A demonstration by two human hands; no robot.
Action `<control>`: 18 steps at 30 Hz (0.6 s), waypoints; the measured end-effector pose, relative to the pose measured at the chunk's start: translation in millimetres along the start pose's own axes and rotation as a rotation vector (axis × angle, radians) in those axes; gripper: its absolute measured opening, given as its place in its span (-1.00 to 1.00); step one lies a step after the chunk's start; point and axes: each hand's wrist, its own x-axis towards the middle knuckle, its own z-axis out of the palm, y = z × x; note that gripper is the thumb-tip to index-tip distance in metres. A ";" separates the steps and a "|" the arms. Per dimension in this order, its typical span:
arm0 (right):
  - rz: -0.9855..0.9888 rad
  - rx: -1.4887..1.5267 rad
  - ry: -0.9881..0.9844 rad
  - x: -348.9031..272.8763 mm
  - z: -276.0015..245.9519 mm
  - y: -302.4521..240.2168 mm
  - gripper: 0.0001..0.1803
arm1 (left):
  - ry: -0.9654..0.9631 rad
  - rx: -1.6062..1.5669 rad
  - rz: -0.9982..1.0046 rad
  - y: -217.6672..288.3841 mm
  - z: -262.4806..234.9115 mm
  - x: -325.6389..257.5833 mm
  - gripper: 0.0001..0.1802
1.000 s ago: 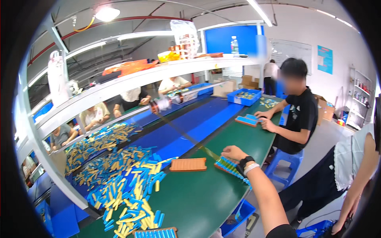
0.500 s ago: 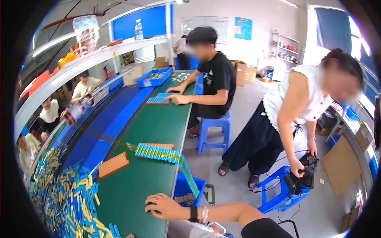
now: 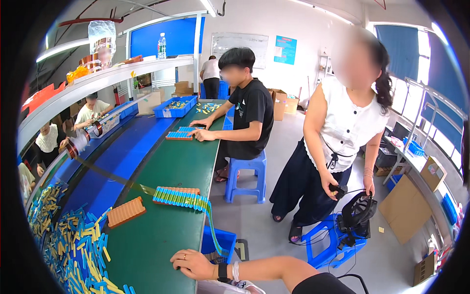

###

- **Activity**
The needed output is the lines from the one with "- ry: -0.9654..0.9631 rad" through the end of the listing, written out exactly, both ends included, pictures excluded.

- **Response**
  - ry: -0.9654..0.9631 rad
  - rx: -1.6062..1.5669 rad
  - rz: -0.9982..1.0046 rad
  - y: -217.6672..288.3841 mm
  - z: -262.4806..234.9115 mm
  - x: -325.6389..257.5833 mm
  - gripper: 0.0001..0.1802
1.000 s ago: 
0.500 s ago: 
now: 

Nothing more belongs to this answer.